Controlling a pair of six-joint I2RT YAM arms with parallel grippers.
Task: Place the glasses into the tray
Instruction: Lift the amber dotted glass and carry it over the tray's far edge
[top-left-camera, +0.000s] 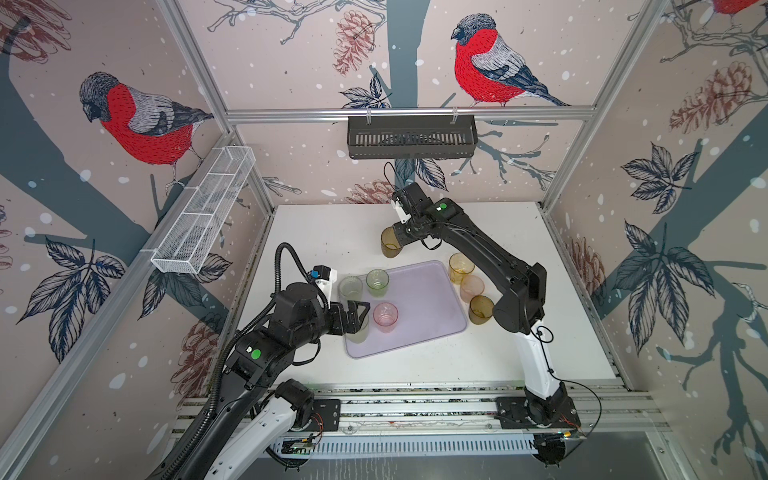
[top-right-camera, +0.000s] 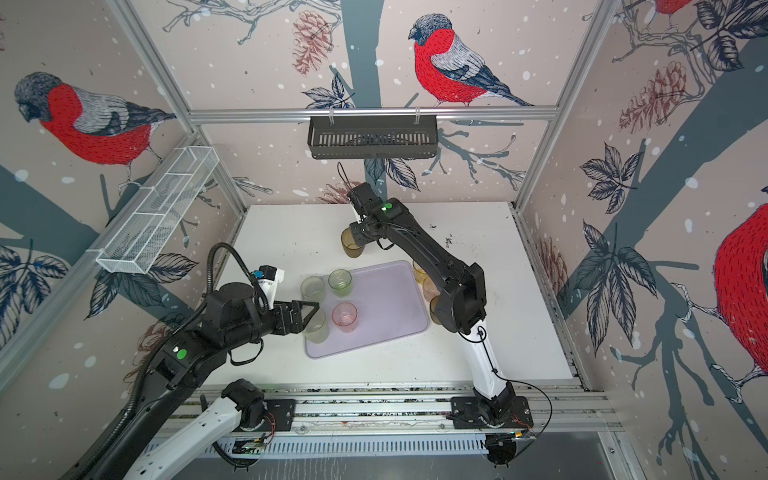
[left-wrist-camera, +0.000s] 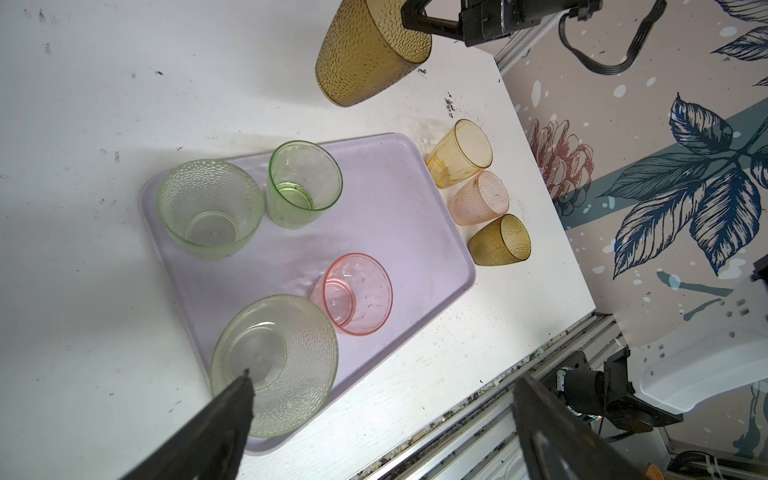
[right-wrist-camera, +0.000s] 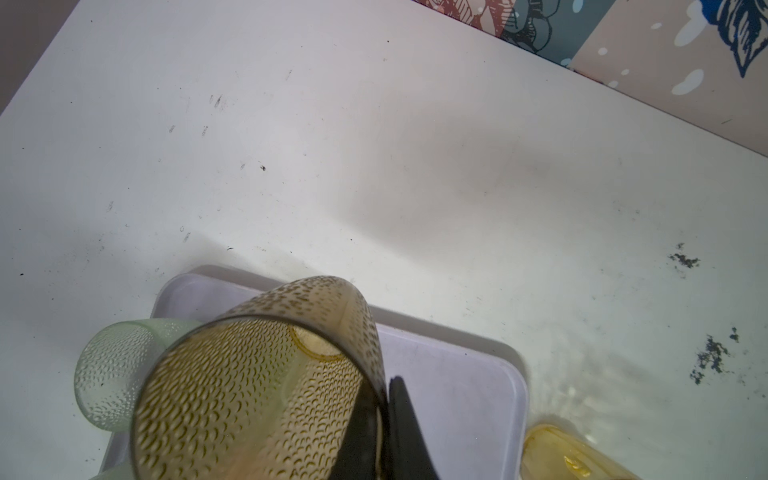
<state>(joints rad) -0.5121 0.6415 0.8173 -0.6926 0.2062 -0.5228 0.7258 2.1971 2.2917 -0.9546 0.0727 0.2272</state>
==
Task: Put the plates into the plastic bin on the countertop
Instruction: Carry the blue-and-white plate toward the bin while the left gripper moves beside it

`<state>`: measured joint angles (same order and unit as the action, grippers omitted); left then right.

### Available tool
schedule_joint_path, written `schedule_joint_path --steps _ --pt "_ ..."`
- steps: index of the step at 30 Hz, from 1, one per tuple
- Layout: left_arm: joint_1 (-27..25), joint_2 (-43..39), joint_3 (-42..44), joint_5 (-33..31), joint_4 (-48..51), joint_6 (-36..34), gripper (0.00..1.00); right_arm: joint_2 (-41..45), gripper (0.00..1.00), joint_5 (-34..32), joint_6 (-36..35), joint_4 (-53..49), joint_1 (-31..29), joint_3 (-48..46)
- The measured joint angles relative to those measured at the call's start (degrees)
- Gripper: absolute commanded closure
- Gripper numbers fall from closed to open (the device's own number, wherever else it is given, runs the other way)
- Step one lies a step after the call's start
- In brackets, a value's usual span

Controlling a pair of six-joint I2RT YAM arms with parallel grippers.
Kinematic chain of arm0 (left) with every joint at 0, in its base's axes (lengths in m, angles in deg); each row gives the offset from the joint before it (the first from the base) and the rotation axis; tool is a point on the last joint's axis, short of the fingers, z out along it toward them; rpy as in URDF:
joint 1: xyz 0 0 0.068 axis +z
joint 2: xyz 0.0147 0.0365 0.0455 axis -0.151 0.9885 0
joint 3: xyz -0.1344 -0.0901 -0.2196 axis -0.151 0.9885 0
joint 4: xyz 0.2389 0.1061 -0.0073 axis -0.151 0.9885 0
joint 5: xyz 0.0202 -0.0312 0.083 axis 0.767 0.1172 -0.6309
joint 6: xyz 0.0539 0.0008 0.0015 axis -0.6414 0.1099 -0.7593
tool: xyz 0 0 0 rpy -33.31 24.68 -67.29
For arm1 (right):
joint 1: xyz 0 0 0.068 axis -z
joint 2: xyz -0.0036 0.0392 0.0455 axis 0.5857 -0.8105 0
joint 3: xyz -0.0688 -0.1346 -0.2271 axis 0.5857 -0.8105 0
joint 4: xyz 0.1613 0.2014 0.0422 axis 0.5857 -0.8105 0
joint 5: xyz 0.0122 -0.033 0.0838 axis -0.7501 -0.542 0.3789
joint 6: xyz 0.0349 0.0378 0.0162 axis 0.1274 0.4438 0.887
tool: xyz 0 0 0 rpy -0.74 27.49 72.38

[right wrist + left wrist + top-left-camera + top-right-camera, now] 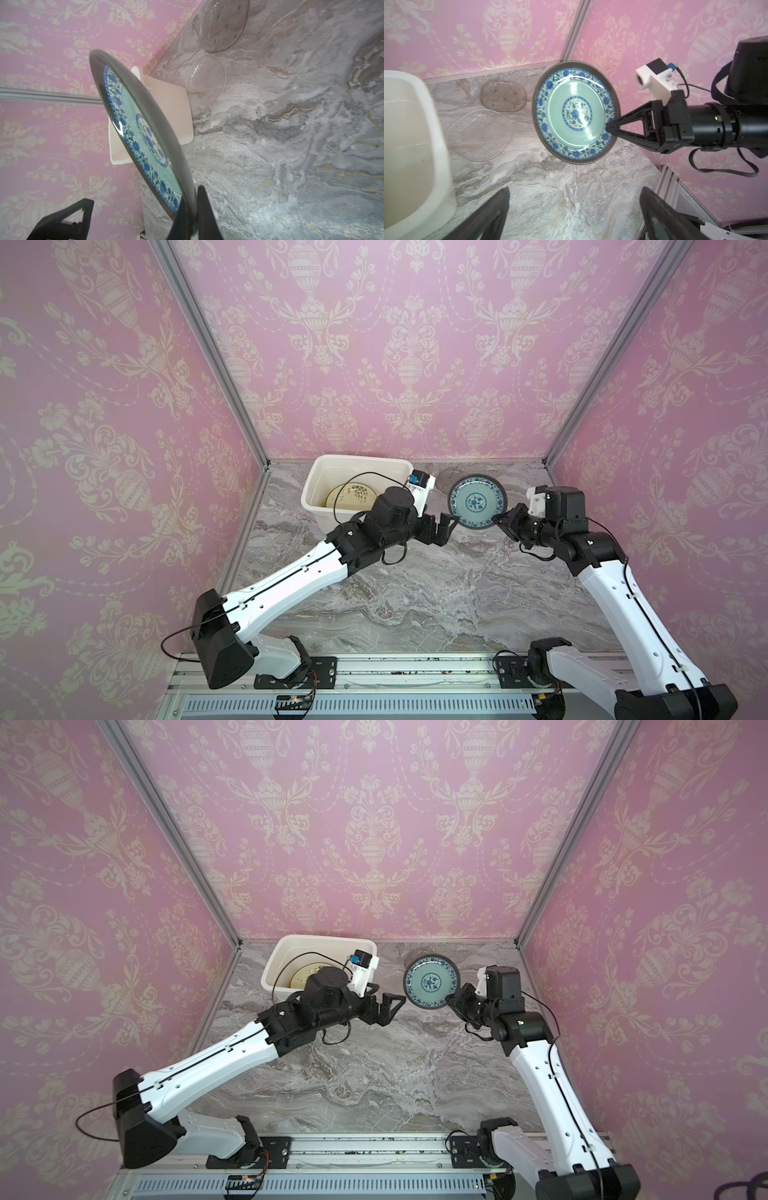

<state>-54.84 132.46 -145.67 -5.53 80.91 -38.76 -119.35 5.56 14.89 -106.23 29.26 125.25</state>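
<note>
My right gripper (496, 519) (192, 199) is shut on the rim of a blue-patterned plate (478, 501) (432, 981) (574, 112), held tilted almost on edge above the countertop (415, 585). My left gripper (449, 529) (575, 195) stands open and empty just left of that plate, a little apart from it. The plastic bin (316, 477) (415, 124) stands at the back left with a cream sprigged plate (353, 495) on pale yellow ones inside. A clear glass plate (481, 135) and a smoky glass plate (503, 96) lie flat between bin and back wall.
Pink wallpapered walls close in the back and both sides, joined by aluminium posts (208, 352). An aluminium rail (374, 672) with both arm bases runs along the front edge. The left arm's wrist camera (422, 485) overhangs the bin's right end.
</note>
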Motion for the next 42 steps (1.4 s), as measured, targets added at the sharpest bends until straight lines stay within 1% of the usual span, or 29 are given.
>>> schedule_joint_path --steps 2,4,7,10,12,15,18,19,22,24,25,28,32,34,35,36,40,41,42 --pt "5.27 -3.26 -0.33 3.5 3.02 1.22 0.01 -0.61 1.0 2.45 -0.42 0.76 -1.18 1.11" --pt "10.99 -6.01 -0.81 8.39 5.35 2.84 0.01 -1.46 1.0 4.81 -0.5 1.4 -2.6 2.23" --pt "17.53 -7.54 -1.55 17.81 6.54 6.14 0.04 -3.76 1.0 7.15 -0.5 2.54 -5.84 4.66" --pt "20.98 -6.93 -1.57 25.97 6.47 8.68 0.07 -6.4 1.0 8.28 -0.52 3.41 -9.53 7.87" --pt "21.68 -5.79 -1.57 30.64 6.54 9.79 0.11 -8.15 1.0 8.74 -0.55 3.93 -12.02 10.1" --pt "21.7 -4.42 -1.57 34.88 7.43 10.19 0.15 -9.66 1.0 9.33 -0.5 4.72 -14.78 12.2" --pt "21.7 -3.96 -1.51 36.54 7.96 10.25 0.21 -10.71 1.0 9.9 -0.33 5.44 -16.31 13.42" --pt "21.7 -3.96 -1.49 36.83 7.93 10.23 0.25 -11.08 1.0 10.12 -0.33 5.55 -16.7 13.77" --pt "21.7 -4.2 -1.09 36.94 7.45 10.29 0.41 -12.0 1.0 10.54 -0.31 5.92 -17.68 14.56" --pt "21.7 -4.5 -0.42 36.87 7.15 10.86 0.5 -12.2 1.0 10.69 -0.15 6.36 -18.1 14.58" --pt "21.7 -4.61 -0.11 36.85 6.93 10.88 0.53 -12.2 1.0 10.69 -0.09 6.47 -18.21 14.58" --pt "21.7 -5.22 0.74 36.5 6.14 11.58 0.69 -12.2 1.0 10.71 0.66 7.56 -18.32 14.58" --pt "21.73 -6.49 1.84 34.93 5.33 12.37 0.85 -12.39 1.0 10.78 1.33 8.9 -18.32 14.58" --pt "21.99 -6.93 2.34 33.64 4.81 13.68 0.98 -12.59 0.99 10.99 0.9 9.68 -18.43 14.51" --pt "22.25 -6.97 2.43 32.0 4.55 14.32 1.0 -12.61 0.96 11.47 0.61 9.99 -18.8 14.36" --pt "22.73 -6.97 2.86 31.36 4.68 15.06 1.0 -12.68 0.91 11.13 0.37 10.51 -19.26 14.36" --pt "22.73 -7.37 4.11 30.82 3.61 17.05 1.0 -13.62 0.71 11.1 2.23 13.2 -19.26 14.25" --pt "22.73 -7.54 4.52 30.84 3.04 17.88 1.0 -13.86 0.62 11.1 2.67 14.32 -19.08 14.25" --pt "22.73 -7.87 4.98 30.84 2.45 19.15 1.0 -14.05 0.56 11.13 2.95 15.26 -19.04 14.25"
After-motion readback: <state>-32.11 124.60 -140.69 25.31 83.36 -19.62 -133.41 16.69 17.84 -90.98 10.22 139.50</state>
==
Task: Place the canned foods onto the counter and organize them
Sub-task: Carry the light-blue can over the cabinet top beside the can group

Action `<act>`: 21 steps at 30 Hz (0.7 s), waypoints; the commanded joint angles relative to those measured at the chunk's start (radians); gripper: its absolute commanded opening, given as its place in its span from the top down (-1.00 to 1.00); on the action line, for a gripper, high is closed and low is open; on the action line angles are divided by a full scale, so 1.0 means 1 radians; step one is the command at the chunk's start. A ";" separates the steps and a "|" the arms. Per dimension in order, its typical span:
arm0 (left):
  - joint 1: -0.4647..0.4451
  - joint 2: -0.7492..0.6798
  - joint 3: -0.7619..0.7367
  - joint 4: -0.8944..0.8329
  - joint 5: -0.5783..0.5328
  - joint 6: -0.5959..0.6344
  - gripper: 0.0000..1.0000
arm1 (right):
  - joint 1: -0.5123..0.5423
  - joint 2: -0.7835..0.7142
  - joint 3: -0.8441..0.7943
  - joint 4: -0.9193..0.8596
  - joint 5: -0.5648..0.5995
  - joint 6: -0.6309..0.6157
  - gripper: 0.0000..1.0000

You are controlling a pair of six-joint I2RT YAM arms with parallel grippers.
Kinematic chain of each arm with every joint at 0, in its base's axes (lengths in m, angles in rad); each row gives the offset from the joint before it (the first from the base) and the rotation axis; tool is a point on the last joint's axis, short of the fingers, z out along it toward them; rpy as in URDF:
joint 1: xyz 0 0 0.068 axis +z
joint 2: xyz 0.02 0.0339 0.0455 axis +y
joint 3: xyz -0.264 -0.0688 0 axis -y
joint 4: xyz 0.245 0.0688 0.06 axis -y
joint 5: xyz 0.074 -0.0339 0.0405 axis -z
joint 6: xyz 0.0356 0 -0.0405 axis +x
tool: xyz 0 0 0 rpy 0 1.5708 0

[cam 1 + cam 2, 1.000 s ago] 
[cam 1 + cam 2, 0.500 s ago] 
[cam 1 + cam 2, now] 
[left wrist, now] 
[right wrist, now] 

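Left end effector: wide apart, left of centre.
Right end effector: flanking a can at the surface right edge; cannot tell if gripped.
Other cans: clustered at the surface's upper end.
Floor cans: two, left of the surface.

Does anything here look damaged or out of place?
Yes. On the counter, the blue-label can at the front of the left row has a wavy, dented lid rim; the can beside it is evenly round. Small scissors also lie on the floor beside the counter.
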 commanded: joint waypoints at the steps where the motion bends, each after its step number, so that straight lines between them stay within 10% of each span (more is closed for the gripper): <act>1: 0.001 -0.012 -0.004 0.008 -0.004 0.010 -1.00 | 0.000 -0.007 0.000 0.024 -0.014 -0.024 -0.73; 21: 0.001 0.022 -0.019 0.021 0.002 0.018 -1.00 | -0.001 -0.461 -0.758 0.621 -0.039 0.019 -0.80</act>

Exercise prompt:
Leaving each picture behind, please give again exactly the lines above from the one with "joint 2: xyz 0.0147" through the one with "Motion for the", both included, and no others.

Exercise solution:
joint 2: xyz 0.0147 0.0365 0.0455 axis -0.151 0.9885 0
joint 3: xyz -0.1344 -0.0901 -0.2196 axis -0.151 0.9885 0
joint 4: xyz 0.2389 0.1061 -0.0073 axis -0.151 0.9885 0
joint 5: xyz 0.0202 -0.0312 0.083 axis 0.767 0.1172 -0.6309
joint 6: xyz 0.0539 0.0008 0.0015 axis -0.6414 0.1099 -0.7593
tool: xyz 0 0 0 rpy -33.31 24.68 -67.29
For arm1 (right):
joint 1: xyz 0 0 0.068 axis -z
joint 2: xyz -0.0036 0.0392 0.0455 axis 0.5857 -0.8105 0
joint 3: xyz -0.0688 -0.1346 -0.2271 axis 0.5857 -0.8105 0
joint 4: xyz 0.1613 0.2014 0.0422 axis 0.5857 -0.8105 0
joint 5: xyz 0.0122 -0.033 0.0838 axis -0.7501 -0.542 0.3789
joint 6: xyz 0.0349 0.0378 0.0162 axis 0.1274 0.4438 0.887
tool: xyz 0 0 0 rpy -0.74 27.49 72.38

[right wrist + left wrist + top-left-camera + top-right-camera, now] 

<state>-54.84 132.46 -145.67 -5.53 80.91 -38.76 -119.35 5.56 14.89 -106.23 29.26 125.25</state>
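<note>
My right gripper (496, 519) (192, 199) is shut on the rim of a blue-patterned plate (478, 501) (432, 981) (574, 112), held tilted almost on edge above the countertop (415, 585). My left gripper (449, 529) (575, 195) stands open and empty just left of that plate, a little apart from it. The plastic bin (316, 477) (415, 124) stands at the back left with a cream sprigged plate (353, 495) on pale yellow ones inside. A clear glass plate (481, 135) and a smoky glass plate (503, 96) lie flat between bin and back wall.
Pink wallpapered walls close in the back and both sides, joined by aluminium posts (208, 352). An aluminium rail (374, 672) with both arm bases runs along the front edge. The left arm's wrist camera (422, 485) overhangs the bin's right end.
</note>
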Motion for the next 42 steps (1.4 s), as measured, targets added at the sharpest bends until straight lines stay within 1% of the usual span, or 29 are given.

What has been written completes the answer.